Os vídeos “Personagens” são videolições, pois permite a apresentação de um personagem, em duas visões, levando a discussões a respeito de cultura, valores e identidade.
E os vídeos da parte “Brincadeiras” são vídeos motivadores, principalmente pela participação dos estudantes.
Á partir das produções, começa a ficar claro o papel do professor-pesquisador-produtor e, graças à qualidade dessas profissionais, sua dedicação e empenho muitas boas criações ainda estão para ocorrer, sem contar que houve a introdução e maior envolvimento dos estudantes graças a sensibilidade das professoras.
Nas produções que se seguiram, as habilidades tecnológicas de edição/roteirização das professoras foram aumentando. Esse aumento se deu principalmente no campo do roteiro, pois no momento de pensar como seria a produção, elas já sabiam o que os recursos tecnológicos podiam oferecer.

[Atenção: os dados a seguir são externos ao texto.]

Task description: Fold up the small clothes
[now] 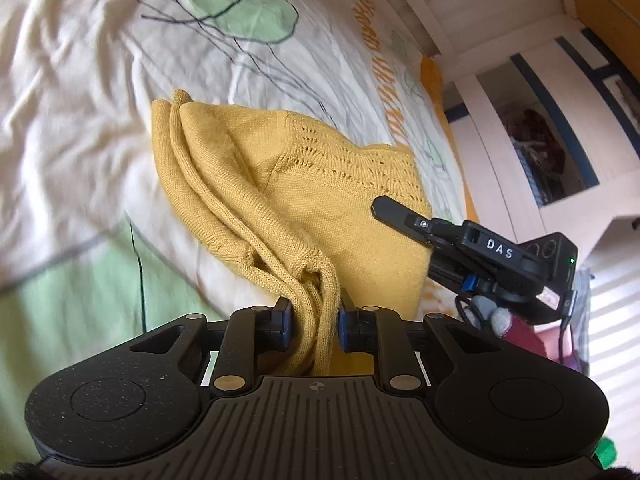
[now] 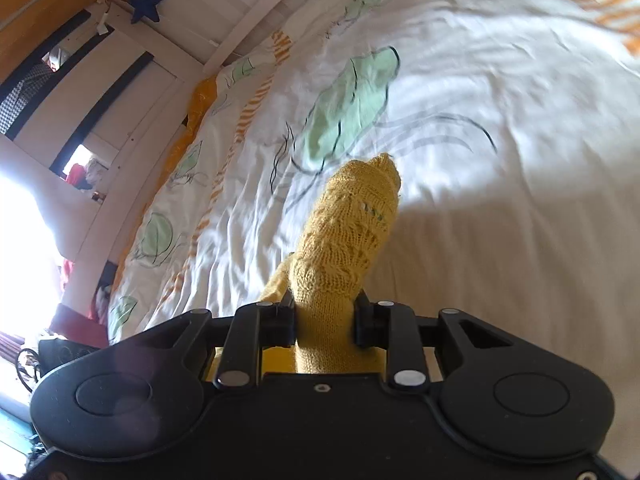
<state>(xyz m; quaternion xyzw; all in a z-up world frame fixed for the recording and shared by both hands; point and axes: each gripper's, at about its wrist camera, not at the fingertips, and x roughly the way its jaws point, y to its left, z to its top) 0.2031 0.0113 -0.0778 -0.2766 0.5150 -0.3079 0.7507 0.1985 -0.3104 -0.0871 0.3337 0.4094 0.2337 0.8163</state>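
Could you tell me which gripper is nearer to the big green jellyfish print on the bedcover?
Probably the right. The right gripper, shut on the yellow knit top, points straight at the jellyfish print. The left gripper grips the top too, with the print farther beyond it.

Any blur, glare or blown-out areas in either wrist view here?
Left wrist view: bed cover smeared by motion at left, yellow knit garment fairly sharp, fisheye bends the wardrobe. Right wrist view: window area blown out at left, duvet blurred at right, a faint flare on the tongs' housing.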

Já podiam dialogar com a equipe técnica do LANTEC discutindo e organizando seus trabalhos.
Um outro fato importante a destacar, é a participação dos estudantes que também foi aumentado, e cada professora abrindo a participação de uma forma diferente.
Como o objetivo do projeto era introduzir as novas tecnologias de comunicação digital interativa na sala de aula de forma gradativa com conteúdo desenvolvido pelos próprios professores, ao final do período letivo de 2004, foi organizado um encontro na UNICAMP, onde as 03 professoras, puderam assistir as suas produções como as das outras objetivando realizar uma avaliação de conteúdo.
Já os estudantes neste momento fizeram intercâmbio de produções entre as duas escolas assistindo as suas produções e conhecendo aos colegas.
Até o momento, já foram produzidos os seguintes materiais:
- 10 DVD com conteúdo programático produzido e editado pelos próprios professores;
- 28 produções dos estudantes em respostas aos programas produzidos pelas professoras;
- fotos das atividades;
12 vídeos mostrando as atividades desenvolvidas pelos professores dentro do LANTEC.